ASSIGNED TASK. Every line of the material below needs to be written out exactly, please.

+ + +

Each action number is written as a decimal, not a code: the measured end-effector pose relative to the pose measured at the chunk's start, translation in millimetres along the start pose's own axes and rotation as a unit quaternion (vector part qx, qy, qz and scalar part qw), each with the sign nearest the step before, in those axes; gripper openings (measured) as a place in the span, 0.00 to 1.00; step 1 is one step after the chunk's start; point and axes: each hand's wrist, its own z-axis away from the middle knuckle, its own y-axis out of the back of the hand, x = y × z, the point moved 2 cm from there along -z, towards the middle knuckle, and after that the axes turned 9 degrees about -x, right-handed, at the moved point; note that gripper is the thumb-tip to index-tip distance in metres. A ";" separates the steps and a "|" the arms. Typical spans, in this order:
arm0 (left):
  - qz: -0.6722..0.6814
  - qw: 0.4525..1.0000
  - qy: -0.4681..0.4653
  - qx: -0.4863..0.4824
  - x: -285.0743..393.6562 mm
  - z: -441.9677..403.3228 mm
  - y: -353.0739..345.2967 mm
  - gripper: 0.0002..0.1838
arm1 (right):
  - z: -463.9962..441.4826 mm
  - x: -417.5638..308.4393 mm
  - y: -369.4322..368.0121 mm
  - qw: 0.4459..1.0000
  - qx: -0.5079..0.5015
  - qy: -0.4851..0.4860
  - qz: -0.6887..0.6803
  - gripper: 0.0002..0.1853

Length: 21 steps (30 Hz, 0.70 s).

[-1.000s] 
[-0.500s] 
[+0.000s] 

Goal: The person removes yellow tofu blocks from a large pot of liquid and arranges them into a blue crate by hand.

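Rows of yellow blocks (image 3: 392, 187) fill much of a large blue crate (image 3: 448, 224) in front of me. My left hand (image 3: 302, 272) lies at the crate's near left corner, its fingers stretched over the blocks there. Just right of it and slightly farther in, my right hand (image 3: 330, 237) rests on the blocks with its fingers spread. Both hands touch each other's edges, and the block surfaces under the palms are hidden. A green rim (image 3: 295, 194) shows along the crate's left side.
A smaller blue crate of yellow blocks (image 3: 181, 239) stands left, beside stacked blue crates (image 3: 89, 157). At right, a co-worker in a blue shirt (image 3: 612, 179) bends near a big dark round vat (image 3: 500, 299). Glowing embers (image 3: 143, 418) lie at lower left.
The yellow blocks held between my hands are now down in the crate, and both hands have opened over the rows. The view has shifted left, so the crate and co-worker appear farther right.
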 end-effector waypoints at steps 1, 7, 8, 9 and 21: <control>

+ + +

RESPONSE AREA.
Each action number is written as a decimal, not a code: the measured end-effector pose relative to the pose measured at the chunk's start, translation in millimetres along the start pose's own axes and rotation as a unit quaternion (vector part qx, qy, qz and scalar part qw), each with the sign nearest the step before, in those axes; gripper openings (measured) as a place in the span, 0.00 to 1.00; step 1 is one step after the chunk's start; point and axes: each hand's wrist, its own z-axis away from the middle knuckle, its own y-axis out of the back of the hand, x = y × z, the point moved 2 cm from there along -z, towards the middle knuckle, and after that the axes turned 9 degrees about -x, right-handed, at the moved point; note that gripper is the thumb-tip to index-tip distance in metres. A ";" separates the steps and a "|" the arms. Typical spans, in this order:
arm0 (left):
  - qz: -0.6722..0.6814
  - qw: 0.4525..1.0000
  - qy: -0.4681..0.4653
  - qx: -0.4863..0.4824
  - x: -285.0743..393.6562 mm
  - z: -441.9677..403.3228 mm
  - y: -353.0739..345.2967 mm
  - gripper: 0.0002..0.1838
arm1 (right):
  - z: -463.9962..441.4826 mm
  - x: -417.5638..308.4393 mm
  - y: -369.4322..368.0121 mm
  - qw: 0.4459..1.0000
  - qx: -0.5079..0.5015
  - qy: -0.4851..0.4860
  - qz: -0.6887..0.6803
  - gripper: 0.0002..0.1853

Length: 21 steps (30 Hz, 0.70 s).

[-1.000s] 
[-0.500s] 
[+0.000s] 

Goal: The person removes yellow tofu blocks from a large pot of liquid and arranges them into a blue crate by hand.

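Rows of yellow blocks (image 3: 392, 187) fill much of a large blue crate (image 3: 448, 224) in front of me. My left hand (image 3: 302, 272) lies at the crate's near left corner, its fingers stretched over the blocks there. Just right of it and slightly farther in, my right hand (image 3: 330, 237) rests on the blocks with its fingers spread. Both hands touch each other's edges, and the block surfaces under the palms are hidden. A green rim (image 3: 295, 194) shows along the crate's left side.
A smaller blue crate of yellow blocks (image 3: 181, 239) stands left, beside stacked blue crates (image 3: 89, 157). At right, a co-worker in a blue shirt (image 3: 612, 179) bends near a big dark round vat (image 3: 500, 299). Glowing embers (image 3: 143, 418) lie at lower left.
The yellow blocks held between my hands are now down in the crate, and both hands have opened over the rows. The view has shifted left, so the crate and co-worker appear farther right.
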 end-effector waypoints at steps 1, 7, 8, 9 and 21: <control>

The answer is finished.